Given our results showing that FFA1 regulates pRCC cell migration, we assessed the role of the receptor in modulating the invasion of pRCC cells into and through the basement membrane matrix as a measure of metastasis. Here, we utilized Matrigel transwell assays and our results demonstrate that cells treated for 24 h with AS2034178 exhibited significantly lower invasion through the extracellular Matrigel matrix, compared to vehicle-treated controls (p < 0.01; d = 17.3 versus control) (Fig. 3E, F), suggesting that similar to migration, FFA1 agonism negatively regulates invasive properties of pRCC cells. Meanwhile, cells treated with GW1100 alone demonstrated significantly higher invasion compared to control cells (p < 0.01; d = 8.0 versus control), and again, GW1100 inhibited the negative regulation of invasion induced by AS2034178 to increase invasion (p < 0.01; d = 15.6 versus AS2034178) (Fig. 3E, F). These results validate that FFA1 agonism negatively modulates migratory and invasive properties of pRCC cells.

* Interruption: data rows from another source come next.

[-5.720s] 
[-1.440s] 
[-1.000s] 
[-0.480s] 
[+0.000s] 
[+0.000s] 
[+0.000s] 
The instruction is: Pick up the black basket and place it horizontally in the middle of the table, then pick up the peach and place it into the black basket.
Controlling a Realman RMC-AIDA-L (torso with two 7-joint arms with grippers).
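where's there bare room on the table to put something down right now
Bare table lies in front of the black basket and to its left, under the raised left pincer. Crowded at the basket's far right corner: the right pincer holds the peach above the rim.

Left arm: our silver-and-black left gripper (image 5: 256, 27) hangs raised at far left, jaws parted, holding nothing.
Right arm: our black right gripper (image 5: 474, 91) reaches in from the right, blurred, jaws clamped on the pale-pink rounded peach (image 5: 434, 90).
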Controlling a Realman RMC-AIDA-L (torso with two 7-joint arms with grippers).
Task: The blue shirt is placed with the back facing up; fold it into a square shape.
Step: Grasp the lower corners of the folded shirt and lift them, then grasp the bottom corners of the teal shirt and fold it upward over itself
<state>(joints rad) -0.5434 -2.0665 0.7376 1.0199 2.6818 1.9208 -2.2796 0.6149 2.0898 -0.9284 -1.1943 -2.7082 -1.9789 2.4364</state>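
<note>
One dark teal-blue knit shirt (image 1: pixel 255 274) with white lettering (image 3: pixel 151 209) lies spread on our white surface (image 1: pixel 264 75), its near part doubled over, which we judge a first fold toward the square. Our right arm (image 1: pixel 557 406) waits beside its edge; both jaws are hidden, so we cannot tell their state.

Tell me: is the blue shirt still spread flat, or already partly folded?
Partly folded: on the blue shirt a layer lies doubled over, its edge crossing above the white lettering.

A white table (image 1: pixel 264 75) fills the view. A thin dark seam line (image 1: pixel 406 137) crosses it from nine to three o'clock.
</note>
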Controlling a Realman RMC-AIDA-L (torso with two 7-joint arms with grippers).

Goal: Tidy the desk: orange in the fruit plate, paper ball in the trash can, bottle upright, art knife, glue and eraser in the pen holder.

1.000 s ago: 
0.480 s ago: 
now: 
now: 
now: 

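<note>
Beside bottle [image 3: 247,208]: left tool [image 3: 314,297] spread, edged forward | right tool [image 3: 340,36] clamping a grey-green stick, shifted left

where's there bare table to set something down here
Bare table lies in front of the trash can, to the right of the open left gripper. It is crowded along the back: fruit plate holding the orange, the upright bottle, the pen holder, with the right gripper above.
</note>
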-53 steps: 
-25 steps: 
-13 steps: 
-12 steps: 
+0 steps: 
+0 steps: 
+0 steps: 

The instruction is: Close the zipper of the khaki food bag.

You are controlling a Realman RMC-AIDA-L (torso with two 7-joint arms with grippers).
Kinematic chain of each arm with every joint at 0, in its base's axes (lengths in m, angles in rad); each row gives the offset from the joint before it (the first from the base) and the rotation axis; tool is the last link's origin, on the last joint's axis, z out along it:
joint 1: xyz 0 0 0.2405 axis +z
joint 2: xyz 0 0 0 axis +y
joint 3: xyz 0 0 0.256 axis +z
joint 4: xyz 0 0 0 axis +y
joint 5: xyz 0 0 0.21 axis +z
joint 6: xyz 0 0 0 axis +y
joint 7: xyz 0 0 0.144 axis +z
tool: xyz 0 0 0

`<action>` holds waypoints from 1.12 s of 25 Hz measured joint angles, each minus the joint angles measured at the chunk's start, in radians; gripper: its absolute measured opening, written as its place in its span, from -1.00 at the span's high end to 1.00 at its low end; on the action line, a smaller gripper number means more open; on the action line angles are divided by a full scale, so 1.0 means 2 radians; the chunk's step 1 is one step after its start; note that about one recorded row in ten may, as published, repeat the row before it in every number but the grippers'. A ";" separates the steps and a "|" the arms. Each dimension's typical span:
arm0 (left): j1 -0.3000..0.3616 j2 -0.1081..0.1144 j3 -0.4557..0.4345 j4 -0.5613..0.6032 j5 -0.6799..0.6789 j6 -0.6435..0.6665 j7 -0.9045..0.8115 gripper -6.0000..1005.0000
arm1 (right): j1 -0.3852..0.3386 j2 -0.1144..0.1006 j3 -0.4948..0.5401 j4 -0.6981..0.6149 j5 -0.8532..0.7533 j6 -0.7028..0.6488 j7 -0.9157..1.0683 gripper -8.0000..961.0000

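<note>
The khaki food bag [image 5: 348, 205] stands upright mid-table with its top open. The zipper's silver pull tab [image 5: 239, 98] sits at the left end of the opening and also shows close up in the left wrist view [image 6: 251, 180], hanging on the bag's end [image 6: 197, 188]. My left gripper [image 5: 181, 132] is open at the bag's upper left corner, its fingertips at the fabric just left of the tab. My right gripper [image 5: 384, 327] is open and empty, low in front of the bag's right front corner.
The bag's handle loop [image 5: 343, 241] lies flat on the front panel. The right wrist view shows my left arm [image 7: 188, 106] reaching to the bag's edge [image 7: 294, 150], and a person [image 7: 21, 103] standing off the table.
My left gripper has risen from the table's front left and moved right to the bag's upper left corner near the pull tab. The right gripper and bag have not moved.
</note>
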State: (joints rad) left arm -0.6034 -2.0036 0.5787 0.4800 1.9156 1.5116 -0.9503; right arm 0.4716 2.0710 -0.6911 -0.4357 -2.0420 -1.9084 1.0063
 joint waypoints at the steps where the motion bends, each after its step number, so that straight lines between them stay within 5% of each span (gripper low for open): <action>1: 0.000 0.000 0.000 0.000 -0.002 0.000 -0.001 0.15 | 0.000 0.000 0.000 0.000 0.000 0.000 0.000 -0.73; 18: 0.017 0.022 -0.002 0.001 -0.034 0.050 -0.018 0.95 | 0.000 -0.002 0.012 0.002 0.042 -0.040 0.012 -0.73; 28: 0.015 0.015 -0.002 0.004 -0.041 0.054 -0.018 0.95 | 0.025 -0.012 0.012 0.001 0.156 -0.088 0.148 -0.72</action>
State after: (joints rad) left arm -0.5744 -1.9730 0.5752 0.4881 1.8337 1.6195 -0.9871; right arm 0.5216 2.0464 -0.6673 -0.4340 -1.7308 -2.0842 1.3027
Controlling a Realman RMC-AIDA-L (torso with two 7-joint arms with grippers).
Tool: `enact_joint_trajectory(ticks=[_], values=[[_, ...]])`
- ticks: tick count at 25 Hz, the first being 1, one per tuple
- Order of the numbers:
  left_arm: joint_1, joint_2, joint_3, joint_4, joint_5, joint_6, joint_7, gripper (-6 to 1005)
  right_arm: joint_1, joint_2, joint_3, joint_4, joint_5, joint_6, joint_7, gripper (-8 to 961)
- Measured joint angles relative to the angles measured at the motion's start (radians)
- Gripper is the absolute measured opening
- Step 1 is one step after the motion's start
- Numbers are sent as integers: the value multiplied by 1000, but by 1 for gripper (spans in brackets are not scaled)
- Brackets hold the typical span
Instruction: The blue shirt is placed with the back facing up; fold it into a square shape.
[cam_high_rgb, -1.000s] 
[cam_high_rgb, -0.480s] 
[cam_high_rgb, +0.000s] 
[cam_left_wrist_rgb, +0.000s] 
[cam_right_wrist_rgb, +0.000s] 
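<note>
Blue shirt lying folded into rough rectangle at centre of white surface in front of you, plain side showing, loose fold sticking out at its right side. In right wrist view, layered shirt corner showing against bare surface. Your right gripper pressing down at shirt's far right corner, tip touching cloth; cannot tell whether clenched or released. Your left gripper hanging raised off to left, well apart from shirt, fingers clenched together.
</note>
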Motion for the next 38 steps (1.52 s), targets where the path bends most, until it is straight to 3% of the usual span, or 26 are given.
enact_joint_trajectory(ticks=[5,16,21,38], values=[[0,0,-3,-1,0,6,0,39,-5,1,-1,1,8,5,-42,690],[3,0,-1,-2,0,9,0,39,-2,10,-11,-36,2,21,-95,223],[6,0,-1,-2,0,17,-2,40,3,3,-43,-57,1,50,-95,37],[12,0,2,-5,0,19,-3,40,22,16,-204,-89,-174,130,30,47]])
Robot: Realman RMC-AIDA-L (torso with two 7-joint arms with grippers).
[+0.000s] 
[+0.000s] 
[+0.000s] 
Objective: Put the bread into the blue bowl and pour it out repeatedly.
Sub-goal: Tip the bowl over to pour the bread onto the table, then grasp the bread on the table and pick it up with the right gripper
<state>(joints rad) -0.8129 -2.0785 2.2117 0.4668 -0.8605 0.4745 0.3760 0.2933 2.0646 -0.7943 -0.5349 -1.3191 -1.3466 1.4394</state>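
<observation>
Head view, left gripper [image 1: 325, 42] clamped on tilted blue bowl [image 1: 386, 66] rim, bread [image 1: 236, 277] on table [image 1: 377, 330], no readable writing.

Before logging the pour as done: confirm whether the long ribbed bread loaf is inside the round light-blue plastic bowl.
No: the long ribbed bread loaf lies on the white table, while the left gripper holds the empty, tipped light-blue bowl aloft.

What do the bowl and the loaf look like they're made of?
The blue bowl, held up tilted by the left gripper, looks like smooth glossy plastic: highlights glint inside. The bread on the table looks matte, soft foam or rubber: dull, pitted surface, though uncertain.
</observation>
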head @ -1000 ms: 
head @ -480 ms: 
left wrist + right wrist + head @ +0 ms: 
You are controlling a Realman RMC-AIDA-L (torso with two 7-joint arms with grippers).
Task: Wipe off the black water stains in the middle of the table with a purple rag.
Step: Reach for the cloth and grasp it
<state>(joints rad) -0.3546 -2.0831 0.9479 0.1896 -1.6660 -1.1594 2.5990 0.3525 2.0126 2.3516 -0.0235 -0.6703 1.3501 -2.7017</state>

FFA1-mediated pRCC cell proliferation is regulated by PI3K/AKT, NF-κB, and COX-2

GPCRs are significant upstream regulators of PI3K/AKT signaling cascades that are known to dictate crucial RCC processes including cell proliferation, migration, and survival [23]. Therefore, we probed the role of FFA1 PI3K/AKT signaling in pRCC cells and our results show that agonism of FFA1 with AS2034178 induced a time-dependent increase in expression of the p85α subunit of PI3K, compared to vehicle-treated control, with statistically significant increases across all n performed observed at 6, 12, and 24 h (Fig. 4A) (p < 0.05; d = 1.7, p < 0.01; d = 3.5 and p < 0.05; d = 2.9 versus vehicle-treated control, respectively). AKT is a downstream effector of PI3K and upon its phosphorylation, AKT can regulate an array of oncogenic processes through the activation of various substrates [23, 24]. Agonism of FFA1 did not affect phosphorylation of AKT at Thr308 compared to vehicle-treated control (Fig. 4B), however, significant increases in phosphorylation of AKT at Ser473 were seen upon agonism of FFA1 from 5 min to 12 h following addition of AS2034178 (Fig. 4B).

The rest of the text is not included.